"Die Masche ist relativ neu, zumindest in Österreich", hat Staatsanwalt Florian Pöschl am Mittwoch bei einem Betrugsprozess am Wiener Landesgericht erläutert. Zwei Angeklagte mussten sich dort als mutmaßliche Mitglieder einer Bande verantworten, die sich darauf spezialisiert hat, gezielt Postsendungen aus Briefkästen zu "fischen", die einen geschäftlichen Inhalt vermuten lassen und Rechnungen beinhalten. Auf diesen werden dann die IBAN-Nummern der Rechnungsleger verändert.
Nach erfolgter Manipulation werden die Briefe mit den veränderten Kontodaten verschlossen und die Kuverts wieder in den Postverkehr gebracht. Der Adressat bemerkt aufgrund der professionellen Vorgangsweise der Täter nicht, dass er beim Bezahlen der Rechnungen sein Geld nicht dem ausgewiesenen Empfänger überweist, sondern dass dieses auf einem eigens zu betrügerischen Zwecken eingerichteten Konto landet, wo es dann von weiteren Mittätern umgehend behoben bzw. weitertransferiert wird.
Zu den Geschädigten gehörten unter anderem die Österreichische Nationalbank, mehrere bekannte Unternehmen, eine Gemeinde im Bezirk Gänserndorf (NÖ), eine große Versicherung und einige Privatstiftungen. Die Verhandlung ist auf mehrere Tage anberaumt, die Urteile sind in der zweiten November-Woche geplant.

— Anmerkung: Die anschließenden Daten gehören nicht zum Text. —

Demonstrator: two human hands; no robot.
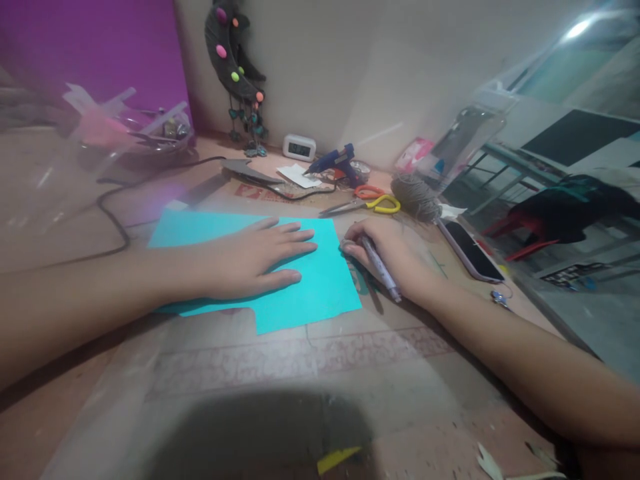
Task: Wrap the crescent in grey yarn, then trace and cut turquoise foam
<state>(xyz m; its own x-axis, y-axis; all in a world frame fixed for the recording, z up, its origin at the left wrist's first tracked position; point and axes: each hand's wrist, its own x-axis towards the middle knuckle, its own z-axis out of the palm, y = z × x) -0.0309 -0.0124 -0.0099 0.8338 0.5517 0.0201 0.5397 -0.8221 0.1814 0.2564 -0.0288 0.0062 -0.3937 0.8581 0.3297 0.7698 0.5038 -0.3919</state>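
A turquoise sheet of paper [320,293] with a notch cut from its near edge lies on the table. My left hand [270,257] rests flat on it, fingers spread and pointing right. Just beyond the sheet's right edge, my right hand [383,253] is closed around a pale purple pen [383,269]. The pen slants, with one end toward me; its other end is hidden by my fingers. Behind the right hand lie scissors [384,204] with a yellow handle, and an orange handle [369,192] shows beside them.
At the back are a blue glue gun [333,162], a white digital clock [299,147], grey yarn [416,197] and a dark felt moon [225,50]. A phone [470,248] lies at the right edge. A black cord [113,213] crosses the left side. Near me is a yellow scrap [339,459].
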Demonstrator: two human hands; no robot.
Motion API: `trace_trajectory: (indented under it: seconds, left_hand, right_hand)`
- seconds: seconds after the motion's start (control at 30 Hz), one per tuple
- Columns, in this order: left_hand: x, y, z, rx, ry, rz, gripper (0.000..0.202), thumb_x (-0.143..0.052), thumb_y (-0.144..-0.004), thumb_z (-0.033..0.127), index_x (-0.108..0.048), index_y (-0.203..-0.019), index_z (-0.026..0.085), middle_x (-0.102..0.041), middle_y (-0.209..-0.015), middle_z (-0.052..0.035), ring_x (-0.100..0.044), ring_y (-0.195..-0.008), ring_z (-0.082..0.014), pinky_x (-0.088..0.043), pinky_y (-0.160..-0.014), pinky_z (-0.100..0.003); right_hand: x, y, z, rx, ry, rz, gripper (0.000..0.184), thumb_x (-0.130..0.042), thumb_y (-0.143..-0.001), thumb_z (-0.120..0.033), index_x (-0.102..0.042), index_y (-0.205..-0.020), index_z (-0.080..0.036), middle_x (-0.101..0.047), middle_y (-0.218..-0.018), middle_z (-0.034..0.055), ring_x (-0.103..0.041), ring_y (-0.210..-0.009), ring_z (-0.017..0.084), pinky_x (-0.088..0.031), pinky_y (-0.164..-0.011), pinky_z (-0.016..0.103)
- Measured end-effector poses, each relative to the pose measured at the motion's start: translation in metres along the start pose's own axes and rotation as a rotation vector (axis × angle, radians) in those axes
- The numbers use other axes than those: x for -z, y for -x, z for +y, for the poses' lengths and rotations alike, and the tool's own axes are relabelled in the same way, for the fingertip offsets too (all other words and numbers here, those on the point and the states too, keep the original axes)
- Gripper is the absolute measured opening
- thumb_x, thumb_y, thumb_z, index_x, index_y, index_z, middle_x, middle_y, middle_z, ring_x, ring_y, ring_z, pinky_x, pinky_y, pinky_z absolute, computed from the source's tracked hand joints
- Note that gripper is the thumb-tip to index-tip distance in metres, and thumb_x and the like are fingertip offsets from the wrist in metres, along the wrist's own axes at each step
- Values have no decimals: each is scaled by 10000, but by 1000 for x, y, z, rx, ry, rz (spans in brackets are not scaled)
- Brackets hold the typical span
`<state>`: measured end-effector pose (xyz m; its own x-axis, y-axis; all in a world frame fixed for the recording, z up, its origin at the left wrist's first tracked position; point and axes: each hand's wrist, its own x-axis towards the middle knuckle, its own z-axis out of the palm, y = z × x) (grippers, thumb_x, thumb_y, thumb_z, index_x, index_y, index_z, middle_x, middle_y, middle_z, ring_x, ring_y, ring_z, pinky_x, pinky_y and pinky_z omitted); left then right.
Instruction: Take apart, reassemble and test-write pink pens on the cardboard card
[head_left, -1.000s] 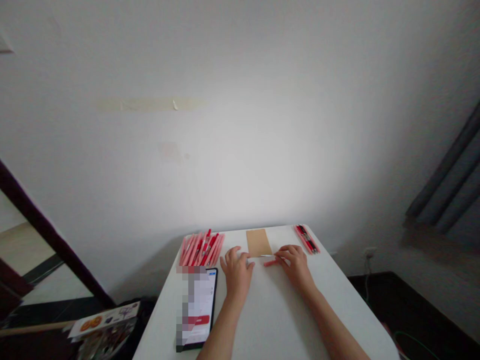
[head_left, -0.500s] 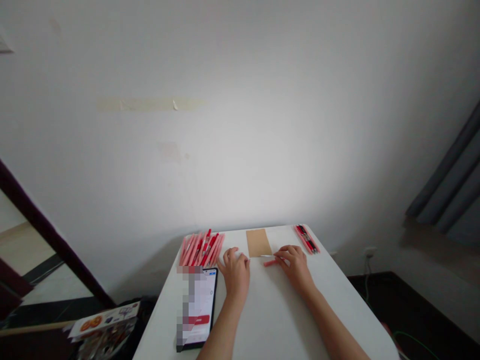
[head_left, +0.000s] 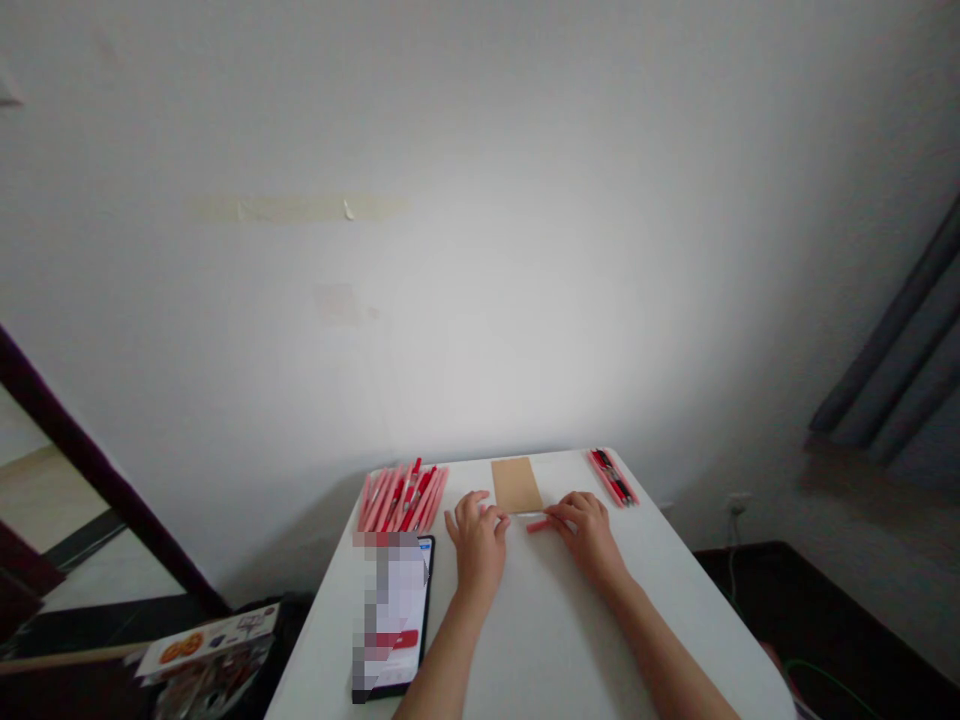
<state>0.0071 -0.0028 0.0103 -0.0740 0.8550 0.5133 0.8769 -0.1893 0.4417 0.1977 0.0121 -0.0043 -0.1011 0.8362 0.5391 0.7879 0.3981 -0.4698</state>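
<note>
A brown card (head_left: 517,485) lies flat on the white table (head_left: 540,640). Along its near edge runs a thin white stick (head_left: 531,514), too small to identify. My right hand (head_left: 585,525) pinches the stick's right end between thumb and fingers. Partly under those fingers lies a short pink piece (head_left: 537,525), like a pen part. My left hand (head_left: 480,540) is at the card's lower left corner, fingers curved and apart, with thumb and forefinger close to the stick's left end. I see nothing held in it.
Several pink and red pens (head_left: 403,498) are piled at the far left. A few pink and black pens (head_left: 613,478) lie at the far right. A phone (head_left: 397,620) rests beside my left forearm. The wall (head_left: 480,300) stands behind the table.
My left hand has moved right, toward the card's near edge and the white stick. My right hand has stayed almost in place, still pinching the stick.
</note>
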Motion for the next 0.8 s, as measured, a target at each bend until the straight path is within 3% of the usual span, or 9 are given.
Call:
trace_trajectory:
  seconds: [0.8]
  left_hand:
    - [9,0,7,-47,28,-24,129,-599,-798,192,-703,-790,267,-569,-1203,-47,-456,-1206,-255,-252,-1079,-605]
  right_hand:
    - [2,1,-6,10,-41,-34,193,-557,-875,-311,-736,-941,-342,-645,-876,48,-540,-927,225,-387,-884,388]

Keine große Rolle gespielt
"Das ist schwerster Betrug, die Schädigungsbeträge sind enorm", betonte der Staatsanwalt. Die beiden Angeklagten - zwei Männer im Alter von 54 und 59 Jahre, einer von ihnen hat früher in Frankreich ausgerechnet als Sicherheitsbeamter gearbeitet - sollen laut Anklage in das Treiben in untergeordneter Funktion eingebunden gewesen sein, indem sie Briefe mit Rechnungen an sich brachten und an ihre Hintermänner weiterleiteten und mit gefälschten Dokumenten Konten eröffneten. Die Anklage legte ihnen dessen ungeachtet 46 Fakten mit einem Gesamtschaden von mehreren 100.000 Euro zur Last.
Der Jüngere leugnete jedwede Tatbeteiligung. "Er war in diese Sache nicht unmittelbar involviert", betonte sein Verteidiger: Der Zweitangeklagte bekannte sich zumindest teilweise schuldig. Sein Rechtsbeistand Noah McElheney (Kanzlei Kollmann Wolm) verwies auf ein "recht ausgeklügeltes System". Der 59-Jährige sei "keine große Nummer" gewesen: "Er hat Briefe bei der Post aufgegeben und hat Behebungen getätigt, wofür er ein paar 100 Euro bekommen hat".